Animal weight and age were critical when choosing subjects for optical imaging study. Adult rats were considered the most suitable because of their smaller stomach size and separation of the pancreas and stomach. Upon administration of caerulein in rats, edema development is observed. We administered a blood pool imaging agent Angiosense 680 to confirm our ability to image pancreas non-invasively in rats. Healthy animals that were subjected to repeated doses of caerulein showed increasing accumulation of the blood pool agent Angiosense 680. The graph in figure 2a shows a threefold enhancement in Angiosense 680 signal in the pancreas normalized to signal acquired before caerulein administration.
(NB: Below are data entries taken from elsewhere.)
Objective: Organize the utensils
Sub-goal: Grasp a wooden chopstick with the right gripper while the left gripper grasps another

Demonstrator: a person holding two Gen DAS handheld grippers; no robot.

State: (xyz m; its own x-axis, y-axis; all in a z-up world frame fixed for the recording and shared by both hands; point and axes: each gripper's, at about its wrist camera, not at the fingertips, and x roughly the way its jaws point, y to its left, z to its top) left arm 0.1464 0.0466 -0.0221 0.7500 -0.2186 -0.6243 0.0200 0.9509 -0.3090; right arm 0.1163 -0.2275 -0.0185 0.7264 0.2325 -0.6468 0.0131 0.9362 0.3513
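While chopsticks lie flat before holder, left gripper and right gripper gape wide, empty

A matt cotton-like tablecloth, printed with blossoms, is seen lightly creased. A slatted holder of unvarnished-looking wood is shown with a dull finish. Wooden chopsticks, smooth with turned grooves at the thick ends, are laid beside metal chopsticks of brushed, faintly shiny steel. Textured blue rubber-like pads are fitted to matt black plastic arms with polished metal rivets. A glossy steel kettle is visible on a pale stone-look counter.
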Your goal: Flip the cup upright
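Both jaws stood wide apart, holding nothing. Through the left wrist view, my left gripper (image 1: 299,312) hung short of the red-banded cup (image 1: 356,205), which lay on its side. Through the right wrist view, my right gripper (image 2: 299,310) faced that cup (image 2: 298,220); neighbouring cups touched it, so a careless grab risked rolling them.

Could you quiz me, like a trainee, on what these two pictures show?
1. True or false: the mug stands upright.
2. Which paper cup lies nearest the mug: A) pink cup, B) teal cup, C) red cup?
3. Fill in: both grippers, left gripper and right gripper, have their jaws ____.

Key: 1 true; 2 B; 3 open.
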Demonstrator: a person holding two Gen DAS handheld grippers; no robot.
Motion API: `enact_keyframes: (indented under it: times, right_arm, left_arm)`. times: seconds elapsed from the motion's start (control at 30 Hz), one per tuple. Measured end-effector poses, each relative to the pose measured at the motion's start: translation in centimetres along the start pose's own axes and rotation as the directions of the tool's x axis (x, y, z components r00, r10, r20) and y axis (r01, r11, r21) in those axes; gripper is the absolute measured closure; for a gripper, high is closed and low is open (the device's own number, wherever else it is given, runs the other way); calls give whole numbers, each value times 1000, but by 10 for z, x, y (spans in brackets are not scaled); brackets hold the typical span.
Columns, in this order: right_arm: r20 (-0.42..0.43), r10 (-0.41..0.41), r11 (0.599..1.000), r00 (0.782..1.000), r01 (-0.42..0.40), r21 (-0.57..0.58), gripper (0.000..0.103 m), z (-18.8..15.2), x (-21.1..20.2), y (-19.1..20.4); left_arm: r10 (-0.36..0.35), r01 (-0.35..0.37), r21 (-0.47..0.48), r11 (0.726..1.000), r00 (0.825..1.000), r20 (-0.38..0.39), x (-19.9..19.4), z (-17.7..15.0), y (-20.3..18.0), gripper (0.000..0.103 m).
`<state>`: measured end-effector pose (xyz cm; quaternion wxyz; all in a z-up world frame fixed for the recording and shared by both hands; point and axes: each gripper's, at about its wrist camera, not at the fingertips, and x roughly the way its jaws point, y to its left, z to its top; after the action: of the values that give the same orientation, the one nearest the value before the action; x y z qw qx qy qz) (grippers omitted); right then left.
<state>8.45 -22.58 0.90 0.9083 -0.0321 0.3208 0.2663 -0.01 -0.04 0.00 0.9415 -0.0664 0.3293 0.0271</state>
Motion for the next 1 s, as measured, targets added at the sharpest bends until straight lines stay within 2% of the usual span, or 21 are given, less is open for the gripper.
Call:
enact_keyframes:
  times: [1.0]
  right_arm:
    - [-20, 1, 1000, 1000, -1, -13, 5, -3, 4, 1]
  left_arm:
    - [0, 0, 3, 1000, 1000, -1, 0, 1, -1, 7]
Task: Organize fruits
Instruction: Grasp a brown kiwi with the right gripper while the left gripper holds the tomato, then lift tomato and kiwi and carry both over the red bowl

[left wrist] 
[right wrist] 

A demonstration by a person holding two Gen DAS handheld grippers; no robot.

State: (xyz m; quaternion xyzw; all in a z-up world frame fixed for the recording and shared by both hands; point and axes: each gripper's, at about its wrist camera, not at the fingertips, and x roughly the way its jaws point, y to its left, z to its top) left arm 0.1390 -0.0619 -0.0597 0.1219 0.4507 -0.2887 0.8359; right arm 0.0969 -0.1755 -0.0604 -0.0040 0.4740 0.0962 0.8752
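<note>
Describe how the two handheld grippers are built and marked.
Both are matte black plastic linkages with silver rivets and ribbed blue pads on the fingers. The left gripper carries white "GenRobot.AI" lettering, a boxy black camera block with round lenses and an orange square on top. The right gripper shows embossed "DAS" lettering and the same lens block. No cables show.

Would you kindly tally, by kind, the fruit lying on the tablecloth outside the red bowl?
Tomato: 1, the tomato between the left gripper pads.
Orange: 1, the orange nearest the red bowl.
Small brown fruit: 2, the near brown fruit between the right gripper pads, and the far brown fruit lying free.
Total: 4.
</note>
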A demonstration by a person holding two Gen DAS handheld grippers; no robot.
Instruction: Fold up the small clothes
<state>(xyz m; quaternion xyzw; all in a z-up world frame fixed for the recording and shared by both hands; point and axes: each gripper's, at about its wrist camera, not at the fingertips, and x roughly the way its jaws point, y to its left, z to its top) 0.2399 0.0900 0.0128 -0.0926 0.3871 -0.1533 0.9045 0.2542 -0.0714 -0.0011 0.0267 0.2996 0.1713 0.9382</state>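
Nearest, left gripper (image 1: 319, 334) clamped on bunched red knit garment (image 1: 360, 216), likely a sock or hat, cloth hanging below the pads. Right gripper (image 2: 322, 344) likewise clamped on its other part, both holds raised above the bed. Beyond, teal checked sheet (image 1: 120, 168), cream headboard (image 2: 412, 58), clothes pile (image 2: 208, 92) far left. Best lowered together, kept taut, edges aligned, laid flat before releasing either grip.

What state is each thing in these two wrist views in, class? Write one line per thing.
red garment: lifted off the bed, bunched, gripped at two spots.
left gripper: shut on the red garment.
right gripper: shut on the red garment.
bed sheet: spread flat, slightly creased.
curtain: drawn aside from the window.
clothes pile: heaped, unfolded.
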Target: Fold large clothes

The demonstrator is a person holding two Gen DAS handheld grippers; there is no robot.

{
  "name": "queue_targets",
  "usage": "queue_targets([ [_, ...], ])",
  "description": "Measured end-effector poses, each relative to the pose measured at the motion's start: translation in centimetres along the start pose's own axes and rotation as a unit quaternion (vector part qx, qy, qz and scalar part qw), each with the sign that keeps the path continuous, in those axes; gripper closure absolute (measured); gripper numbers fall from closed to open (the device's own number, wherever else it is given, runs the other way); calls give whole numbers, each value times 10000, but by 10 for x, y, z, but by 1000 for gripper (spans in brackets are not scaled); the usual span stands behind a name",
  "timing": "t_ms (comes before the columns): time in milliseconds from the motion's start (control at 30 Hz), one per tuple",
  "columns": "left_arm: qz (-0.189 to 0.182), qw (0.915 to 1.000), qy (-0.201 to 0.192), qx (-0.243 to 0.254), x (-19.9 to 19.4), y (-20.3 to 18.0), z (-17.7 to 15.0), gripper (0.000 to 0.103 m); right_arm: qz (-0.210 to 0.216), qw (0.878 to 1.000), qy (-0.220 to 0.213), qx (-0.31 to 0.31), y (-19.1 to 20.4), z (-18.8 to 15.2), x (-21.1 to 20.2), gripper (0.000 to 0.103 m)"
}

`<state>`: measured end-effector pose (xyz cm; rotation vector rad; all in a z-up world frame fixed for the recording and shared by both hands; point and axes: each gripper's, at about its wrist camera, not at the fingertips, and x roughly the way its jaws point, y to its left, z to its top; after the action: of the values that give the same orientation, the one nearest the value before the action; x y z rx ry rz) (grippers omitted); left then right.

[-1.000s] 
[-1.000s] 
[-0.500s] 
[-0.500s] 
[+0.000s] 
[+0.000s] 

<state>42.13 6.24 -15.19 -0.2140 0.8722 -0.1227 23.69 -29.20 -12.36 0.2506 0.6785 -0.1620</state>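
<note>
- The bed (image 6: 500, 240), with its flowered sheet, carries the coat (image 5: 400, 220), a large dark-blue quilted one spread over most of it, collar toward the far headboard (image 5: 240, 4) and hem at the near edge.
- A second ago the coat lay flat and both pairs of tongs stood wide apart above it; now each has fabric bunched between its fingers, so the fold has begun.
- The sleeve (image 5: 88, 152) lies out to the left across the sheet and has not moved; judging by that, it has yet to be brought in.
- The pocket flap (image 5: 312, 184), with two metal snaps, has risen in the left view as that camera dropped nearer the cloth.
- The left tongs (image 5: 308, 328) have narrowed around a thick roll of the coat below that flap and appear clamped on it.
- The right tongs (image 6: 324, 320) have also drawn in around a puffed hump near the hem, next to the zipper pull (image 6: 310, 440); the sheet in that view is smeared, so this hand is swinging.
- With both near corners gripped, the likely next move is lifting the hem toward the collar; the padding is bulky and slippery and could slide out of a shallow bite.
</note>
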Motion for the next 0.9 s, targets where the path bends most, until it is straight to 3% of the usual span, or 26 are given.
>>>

Therefore, for these studies, three caerulein administrations were sufficient. Figure 2 In vivo pancreatitis imaging of edema (A) and trypsin activation (B).

Establishing the ability to image diseased pancreas in a rat model using optical imaging, we evaluated the time course and severity of trypsin activation in this experimental pancreatitis model using the trypsin activatable mPEG-PL-Cy5.5 probe. 9.2 Trypsin dependent activation of mPEG-PL-Cy5.5 probe MPEG-PL-Cy5.5 probe was administered to healthy animals and then three hourly repeated caerulein injections were GSK-3 administered to evaluate the time and severity of trypsin activation. MPEG-PL-Cy5.